Work instructions: Wherever the word "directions" occurs in the listing, copy the whole line.

• • • • • • •

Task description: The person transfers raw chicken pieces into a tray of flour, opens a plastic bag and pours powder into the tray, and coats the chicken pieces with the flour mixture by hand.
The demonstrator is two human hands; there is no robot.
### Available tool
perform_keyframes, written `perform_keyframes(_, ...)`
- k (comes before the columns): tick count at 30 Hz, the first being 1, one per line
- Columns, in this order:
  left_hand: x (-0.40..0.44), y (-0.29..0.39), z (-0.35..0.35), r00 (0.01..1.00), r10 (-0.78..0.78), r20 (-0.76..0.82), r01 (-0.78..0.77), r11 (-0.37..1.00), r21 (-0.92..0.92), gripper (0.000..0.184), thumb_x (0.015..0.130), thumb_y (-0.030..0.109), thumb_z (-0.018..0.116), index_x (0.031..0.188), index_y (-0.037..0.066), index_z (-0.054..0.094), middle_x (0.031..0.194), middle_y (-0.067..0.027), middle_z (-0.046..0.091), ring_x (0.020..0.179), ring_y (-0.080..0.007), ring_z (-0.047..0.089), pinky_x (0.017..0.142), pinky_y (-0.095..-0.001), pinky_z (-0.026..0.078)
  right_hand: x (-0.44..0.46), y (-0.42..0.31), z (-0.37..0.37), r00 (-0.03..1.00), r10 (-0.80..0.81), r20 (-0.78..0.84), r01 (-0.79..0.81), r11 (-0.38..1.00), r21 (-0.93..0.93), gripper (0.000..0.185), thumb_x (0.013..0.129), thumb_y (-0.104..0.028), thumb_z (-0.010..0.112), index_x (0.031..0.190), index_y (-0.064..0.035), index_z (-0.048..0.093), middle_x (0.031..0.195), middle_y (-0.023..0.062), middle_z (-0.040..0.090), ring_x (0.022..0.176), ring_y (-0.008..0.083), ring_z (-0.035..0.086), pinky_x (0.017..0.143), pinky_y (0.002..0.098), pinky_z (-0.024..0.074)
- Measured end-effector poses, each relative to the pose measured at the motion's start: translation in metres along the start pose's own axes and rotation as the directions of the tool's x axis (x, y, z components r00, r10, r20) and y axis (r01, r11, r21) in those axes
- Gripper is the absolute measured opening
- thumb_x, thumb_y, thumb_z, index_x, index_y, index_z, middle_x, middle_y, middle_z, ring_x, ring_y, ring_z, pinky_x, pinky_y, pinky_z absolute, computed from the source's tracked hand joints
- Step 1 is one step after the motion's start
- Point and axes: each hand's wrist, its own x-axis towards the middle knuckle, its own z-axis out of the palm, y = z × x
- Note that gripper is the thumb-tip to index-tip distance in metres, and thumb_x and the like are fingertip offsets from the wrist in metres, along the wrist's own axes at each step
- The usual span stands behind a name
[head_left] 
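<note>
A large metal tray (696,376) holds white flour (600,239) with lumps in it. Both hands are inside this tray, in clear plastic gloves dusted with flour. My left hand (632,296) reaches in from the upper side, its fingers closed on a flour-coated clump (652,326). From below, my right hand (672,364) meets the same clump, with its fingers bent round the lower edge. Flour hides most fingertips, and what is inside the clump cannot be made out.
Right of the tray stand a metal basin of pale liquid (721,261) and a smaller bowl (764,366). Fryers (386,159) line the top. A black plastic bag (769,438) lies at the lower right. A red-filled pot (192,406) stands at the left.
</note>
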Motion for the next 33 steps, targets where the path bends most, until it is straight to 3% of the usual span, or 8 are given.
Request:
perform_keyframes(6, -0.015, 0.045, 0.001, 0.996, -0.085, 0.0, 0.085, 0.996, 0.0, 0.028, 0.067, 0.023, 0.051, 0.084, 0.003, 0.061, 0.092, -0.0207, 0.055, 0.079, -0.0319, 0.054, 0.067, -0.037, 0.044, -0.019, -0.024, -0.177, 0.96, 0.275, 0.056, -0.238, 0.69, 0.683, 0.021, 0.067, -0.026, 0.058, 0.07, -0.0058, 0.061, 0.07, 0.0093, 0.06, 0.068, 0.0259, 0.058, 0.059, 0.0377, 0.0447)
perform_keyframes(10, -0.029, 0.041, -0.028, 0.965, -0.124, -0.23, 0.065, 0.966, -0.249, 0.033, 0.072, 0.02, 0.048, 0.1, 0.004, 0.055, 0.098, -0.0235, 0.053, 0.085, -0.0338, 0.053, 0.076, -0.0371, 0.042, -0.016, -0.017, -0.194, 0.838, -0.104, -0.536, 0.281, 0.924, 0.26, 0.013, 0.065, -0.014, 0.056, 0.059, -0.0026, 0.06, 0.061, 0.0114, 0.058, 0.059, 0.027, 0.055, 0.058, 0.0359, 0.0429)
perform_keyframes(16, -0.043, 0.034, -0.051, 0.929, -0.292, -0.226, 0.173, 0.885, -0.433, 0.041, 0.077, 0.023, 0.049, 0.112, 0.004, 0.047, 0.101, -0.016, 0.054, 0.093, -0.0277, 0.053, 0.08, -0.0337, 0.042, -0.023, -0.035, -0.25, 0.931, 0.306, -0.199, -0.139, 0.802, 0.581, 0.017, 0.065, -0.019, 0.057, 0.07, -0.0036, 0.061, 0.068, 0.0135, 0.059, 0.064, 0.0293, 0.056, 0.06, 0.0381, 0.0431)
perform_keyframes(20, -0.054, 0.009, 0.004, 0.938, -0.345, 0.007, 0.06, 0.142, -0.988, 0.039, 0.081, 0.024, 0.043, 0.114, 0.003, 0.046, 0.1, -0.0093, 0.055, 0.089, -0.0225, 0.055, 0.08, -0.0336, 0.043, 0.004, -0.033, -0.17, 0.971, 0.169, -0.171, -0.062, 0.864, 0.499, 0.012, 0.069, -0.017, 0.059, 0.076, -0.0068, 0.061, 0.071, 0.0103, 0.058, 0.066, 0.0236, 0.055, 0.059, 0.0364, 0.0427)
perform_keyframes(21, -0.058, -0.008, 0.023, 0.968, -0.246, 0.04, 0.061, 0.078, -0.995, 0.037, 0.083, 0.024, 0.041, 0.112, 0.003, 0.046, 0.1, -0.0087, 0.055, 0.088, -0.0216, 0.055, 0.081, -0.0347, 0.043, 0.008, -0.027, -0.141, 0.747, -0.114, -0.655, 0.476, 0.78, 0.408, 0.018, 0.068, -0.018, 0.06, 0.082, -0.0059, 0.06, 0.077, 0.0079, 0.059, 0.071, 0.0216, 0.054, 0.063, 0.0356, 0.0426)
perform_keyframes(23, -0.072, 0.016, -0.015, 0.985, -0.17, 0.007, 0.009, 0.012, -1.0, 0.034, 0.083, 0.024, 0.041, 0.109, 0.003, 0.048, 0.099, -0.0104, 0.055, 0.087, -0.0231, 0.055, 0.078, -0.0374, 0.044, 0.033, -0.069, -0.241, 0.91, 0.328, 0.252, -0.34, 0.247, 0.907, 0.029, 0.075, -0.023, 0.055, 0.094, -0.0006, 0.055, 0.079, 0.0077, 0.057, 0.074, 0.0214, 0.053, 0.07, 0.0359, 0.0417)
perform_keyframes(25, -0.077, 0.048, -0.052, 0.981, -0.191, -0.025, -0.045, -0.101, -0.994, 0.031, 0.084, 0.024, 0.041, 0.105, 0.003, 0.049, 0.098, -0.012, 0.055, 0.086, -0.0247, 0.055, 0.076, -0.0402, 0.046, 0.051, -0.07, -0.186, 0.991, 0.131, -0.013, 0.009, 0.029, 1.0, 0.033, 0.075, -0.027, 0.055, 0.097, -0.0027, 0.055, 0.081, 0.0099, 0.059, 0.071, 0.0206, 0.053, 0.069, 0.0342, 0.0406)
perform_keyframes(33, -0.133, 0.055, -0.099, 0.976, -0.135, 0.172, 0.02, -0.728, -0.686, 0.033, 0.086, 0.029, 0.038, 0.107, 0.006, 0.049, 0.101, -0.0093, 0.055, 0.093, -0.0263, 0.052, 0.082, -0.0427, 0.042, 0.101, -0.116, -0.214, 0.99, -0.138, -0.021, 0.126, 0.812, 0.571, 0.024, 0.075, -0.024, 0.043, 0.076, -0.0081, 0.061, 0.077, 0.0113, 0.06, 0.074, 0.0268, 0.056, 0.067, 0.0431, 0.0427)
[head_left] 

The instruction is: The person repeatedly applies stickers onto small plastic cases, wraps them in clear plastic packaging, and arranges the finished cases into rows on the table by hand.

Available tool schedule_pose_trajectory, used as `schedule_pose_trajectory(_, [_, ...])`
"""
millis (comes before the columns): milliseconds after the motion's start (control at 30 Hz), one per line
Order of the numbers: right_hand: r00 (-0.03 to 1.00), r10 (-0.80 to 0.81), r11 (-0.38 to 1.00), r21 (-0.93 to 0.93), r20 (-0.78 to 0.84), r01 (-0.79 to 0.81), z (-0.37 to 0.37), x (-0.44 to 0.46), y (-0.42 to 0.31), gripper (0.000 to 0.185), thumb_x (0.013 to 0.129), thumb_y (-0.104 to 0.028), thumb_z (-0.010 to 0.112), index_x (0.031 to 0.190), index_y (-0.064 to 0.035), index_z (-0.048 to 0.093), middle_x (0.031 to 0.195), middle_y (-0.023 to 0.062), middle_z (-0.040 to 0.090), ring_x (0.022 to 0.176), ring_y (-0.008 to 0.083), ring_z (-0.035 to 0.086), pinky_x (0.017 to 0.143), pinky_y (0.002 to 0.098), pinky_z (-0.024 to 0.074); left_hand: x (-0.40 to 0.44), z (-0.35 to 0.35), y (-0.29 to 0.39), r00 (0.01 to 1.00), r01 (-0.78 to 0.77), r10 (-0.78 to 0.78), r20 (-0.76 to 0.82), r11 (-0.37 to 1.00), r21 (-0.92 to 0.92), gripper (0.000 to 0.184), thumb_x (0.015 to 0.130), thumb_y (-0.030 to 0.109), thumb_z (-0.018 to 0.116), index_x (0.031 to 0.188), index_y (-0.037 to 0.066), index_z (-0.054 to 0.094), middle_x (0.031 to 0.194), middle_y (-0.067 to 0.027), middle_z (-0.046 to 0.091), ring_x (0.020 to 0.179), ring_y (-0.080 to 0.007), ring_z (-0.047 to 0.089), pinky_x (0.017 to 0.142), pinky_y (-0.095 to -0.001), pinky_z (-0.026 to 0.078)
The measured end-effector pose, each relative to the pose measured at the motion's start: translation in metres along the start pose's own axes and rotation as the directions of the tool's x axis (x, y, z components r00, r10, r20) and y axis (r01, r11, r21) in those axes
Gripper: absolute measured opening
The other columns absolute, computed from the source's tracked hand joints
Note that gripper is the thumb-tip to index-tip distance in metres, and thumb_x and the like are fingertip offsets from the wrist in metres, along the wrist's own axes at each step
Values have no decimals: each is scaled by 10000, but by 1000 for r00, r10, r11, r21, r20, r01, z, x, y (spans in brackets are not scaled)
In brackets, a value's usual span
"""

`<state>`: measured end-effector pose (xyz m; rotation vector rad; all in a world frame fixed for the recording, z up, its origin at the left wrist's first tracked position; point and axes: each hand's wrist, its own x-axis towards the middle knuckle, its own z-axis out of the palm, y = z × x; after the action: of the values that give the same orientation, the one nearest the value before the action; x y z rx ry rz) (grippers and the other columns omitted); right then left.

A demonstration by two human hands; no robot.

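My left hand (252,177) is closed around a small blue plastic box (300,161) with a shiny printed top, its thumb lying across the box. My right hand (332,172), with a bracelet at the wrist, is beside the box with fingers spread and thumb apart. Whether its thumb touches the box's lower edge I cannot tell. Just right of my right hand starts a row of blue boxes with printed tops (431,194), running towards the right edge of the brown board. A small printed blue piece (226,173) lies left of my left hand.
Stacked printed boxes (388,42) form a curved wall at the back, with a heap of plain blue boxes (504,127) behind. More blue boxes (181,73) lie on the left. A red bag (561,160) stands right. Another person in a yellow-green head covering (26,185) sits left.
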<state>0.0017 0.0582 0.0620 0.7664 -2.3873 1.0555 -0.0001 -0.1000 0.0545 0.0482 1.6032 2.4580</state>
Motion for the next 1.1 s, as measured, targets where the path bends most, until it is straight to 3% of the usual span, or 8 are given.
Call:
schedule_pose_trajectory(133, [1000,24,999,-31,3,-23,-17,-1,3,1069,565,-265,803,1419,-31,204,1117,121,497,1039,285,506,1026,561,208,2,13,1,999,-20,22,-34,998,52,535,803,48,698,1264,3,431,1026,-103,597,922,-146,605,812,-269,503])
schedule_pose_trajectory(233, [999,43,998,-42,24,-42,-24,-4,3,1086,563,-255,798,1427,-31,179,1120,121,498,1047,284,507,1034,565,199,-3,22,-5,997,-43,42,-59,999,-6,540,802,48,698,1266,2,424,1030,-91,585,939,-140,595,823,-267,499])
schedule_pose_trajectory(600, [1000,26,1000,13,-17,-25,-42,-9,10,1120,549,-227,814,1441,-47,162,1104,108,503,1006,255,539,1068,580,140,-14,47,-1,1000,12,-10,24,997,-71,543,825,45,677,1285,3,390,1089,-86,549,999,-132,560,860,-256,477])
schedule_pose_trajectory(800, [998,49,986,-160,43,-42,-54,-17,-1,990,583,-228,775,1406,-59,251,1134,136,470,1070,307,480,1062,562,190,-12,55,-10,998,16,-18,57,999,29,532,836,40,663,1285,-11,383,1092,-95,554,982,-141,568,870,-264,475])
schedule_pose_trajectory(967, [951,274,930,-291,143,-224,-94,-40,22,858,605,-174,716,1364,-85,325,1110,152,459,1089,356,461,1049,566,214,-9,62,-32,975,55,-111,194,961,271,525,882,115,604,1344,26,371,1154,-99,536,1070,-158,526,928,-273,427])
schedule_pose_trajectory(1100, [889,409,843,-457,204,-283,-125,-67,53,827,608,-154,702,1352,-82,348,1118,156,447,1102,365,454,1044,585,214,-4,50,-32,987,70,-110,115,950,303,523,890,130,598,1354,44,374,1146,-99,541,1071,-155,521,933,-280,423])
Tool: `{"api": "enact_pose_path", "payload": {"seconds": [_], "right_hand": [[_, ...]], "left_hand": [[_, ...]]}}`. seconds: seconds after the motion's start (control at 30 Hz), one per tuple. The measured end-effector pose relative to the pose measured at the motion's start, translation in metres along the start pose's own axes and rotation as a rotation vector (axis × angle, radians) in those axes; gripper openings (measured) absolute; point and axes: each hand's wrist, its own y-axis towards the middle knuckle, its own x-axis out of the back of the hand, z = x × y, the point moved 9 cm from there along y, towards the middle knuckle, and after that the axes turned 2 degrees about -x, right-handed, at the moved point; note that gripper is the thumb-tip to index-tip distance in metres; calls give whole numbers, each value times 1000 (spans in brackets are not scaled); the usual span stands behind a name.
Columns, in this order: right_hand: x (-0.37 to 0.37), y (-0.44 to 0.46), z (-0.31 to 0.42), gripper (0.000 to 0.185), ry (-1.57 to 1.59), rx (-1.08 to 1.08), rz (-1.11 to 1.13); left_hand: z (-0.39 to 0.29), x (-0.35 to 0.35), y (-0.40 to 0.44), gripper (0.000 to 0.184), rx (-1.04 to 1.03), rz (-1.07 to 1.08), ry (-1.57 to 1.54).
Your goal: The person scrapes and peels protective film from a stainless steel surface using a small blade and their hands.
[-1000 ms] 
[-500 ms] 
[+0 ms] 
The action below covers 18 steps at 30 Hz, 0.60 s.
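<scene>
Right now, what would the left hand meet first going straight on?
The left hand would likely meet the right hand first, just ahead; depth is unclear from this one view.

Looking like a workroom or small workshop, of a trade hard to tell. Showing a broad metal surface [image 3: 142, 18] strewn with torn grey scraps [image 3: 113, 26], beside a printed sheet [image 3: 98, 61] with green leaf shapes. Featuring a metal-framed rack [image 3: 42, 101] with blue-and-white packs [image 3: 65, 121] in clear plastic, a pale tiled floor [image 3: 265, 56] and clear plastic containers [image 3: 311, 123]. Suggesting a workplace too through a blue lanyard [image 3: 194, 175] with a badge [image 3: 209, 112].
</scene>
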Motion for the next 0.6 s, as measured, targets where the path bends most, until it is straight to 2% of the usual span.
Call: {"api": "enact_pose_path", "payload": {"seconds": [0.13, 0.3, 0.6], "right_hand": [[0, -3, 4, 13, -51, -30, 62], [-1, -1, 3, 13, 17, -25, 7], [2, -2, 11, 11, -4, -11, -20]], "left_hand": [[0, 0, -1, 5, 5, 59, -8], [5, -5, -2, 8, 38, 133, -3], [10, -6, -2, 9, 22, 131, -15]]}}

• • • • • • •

Response to the exercise:
- Measured end-effector poses, each relative to the pose measured at the motion's start: translation in metres along the start pose's own axes and rotation as the directions of the tool's x axis (x, y, z components r00, r10, r20) and y axis (r01, r11, r21) in those axes
The measured end-effector pose, each relative to the pose measured at the motion's start: translation in metres along the start pose's own axes and rotation as the directions of the tool's x axis (x, y, z components r00, r10, r20) and y axis (r01, r11, r21) in those axes

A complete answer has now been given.